Work order ▸ Go over the data and copy out each line with "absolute" in it.

(Collected data)
== Segment start ==
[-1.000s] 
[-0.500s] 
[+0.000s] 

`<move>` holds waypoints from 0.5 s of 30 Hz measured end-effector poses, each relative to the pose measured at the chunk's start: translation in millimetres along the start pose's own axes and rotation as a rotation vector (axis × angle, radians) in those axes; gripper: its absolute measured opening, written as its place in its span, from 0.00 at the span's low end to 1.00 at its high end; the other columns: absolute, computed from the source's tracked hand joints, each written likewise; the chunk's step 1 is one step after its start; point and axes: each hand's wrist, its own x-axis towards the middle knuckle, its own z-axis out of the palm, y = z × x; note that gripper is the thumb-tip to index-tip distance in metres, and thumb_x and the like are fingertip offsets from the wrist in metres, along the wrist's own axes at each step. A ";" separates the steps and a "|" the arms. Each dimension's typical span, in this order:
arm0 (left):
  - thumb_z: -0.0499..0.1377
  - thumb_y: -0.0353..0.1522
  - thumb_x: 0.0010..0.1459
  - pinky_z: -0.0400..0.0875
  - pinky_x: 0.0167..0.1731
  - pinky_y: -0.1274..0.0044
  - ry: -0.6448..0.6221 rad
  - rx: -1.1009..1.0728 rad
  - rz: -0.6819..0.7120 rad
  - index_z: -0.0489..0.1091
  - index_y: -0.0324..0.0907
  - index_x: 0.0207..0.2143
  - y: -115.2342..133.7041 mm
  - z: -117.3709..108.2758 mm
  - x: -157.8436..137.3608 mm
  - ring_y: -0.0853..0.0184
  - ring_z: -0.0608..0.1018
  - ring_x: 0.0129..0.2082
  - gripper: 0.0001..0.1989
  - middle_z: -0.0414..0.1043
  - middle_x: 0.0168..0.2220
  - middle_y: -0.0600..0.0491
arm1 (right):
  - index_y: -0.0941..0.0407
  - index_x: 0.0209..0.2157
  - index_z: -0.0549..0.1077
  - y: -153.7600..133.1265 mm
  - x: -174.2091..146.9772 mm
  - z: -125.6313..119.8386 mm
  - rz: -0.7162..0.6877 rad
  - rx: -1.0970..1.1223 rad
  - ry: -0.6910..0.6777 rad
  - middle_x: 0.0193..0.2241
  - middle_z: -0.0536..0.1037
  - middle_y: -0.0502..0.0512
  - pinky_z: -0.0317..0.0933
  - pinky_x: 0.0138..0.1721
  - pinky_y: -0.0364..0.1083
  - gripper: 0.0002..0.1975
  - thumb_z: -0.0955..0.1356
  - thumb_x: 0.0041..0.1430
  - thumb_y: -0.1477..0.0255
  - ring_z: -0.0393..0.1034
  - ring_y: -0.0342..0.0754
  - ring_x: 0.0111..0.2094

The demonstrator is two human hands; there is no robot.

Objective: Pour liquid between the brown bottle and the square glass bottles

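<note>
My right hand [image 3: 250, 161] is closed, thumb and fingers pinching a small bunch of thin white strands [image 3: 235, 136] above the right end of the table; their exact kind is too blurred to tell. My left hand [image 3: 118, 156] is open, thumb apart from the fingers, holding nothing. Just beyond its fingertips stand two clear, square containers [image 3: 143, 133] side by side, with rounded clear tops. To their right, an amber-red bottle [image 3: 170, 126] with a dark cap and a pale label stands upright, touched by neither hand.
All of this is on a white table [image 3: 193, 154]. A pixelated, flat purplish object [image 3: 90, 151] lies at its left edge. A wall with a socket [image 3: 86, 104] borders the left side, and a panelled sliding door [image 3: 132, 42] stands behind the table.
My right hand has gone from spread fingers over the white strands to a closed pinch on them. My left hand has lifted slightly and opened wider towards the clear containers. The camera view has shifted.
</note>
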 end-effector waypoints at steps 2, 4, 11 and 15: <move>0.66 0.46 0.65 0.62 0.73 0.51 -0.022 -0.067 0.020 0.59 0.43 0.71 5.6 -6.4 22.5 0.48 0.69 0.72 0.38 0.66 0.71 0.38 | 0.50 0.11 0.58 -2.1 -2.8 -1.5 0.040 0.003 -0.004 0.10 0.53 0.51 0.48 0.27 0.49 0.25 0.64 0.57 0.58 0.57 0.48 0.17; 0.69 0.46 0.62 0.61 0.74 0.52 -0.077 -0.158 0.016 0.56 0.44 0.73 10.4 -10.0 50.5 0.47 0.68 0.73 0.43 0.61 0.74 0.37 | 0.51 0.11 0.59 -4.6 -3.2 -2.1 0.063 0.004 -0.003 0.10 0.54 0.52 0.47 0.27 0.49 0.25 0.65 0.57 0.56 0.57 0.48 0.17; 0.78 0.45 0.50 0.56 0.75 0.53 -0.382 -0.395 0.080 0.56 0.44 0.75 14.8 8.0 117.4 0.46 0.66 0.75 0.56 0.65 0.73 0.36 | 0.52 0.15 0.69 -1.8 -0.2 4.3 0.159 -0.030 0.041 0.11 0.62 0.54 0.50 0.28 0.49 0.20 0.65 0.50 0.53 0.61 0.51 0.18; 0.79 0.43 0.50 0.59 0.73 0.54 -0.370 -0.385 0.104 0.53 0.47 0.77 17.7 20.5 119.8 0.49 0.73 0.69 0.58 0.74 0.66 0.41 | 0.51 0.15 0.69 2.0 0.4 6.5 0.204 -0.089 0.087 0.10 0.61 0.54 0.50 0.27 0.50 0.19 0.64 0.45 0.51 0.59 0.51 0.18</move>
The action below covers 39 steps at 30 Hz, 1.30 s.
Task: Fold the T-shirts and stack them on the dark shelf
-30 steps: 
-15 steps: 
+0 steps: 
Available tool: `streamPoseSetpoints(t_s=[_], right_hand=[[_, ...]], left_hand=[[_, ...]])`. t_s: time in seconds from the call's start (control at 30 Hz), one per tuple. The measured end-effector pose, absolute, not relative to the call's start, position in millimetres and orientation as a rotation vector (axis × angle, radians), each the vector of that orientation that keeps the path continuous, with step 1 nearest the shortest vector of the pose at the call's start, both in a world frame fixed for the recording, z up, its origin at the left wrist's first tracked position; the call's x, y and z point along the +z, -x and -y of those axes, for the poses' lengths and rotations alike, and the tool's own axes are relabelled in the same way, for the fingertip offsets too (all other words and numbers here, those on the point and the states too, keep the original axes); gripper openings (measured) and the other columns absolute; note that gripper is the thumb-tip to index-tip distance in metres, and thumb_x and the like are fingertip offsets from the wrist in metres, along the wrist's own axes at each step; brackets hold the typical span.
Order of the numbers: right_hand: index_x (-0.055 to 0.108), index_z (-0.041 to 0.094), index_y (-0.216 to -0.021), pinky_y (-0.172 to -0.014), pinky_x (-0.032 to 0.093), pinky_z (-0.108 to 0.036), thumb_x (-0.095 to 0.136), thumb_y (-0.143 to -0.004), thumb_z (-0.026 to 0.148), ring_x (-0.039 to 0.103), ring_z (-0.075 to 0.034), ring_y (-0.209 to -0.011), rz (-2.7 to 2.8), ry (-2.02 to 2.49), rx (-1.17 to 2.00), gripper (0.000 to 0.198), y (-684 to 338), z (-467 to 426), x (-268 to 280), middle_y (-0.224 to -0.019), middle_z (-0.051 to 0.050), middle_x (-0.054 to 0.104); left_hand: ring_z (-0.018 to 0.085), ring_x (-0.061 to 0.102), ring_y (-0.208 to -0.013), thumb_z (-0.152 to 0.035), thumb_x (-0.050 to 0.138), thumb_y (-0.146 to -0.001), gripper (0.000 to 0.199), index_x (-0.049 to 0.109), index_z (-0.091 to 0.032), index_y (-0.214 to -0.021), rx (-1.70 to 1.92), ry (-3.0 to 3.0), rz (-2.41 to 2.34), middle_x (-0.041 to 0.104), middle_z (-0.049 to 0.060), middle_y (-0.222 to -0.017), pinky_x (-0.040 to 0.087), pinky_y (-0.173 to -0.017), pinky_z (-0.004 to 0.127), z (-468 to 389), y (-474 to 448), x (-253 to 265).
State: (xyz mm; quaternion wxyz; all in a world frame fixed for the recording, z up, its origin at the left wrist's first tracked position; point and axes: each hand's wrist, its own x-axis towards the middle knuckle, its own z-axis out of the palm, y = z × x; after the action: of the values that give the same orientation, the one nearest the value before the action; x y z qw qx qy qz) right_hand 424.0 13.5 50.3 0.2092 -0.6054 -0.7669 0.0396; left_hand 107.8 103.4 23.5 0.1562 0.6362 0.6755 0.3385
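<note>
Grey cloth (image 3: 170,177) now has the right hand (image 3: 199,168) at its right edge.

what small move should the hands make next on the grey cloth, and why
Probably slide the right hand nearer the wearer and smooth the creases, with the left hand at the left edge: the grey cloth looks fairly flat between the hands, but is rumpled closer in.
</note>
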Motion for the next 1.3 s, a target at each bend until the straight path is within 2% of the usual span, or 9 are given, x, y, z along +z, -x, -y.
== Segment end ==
Result below ▸
`<move>` holds waypoints from 0.5 s of 30 Hz measured end-effector poses, each relative to the pose measured at the chunk's start: translation in millimetres along the start pose's own axes and rotation as a rotation vector (axis × angle, radians) in those axes; gripper: its absolute measured opening, written as its place in its span, from 0.00 at the span's low end to 1.00 at its high end; the other columns: absolute, computed from the source's tracked hand joints, each written likewise; the chunk's step 1 is one step after its start; point and axes: each hand's wrist, its own x-axis towards the middle knuckle, its own z-axis out of the palm, y = z × x; note that gripper is the thumb-tip to index-tip distance in metres, and thumb_x and the like are fingertip offsets from the wrist in metres, along the wrist's own axes at each step. A ";" separates the steps and a "|" the arms. Each dimension's typical span, in this order:
Available tool: `streamPoseSetpoints(t_s=[_], right_hand=[[_, ...]], left_hand=[[_, ...]])`. t_s: time in seconds from the call's start (control at 30 Hz), one per tuple. The measured end-effector pose, absolute, not relative to the call's start, position in millimetres and orientation as a rotation vector (axis × angle, radians), each the vector of that orientation that keeps the path continuous, with step 1 nearest the shortest vector of the pose at the call's start, both in a world frame fixed for the recording, z up, its origin at the left wrist's first tracked position; the call's x, y and z point along the +z, -x and -y of those axes, for the poses' lengths and rotations alike, and the tool's own axes are relabelled in the same way, for the fingertip offsets too (all other words and numbers here, those on the point and the states too, keep the original axes); gripper openings (measured) and the other columns absolute; note that gripper is the thumb-tip to index-tip distance in metres, and thumb_x and the like are fingertip offsets from the wrist in metres, along the wrist's own axes at each step; brackets hold the typical span.

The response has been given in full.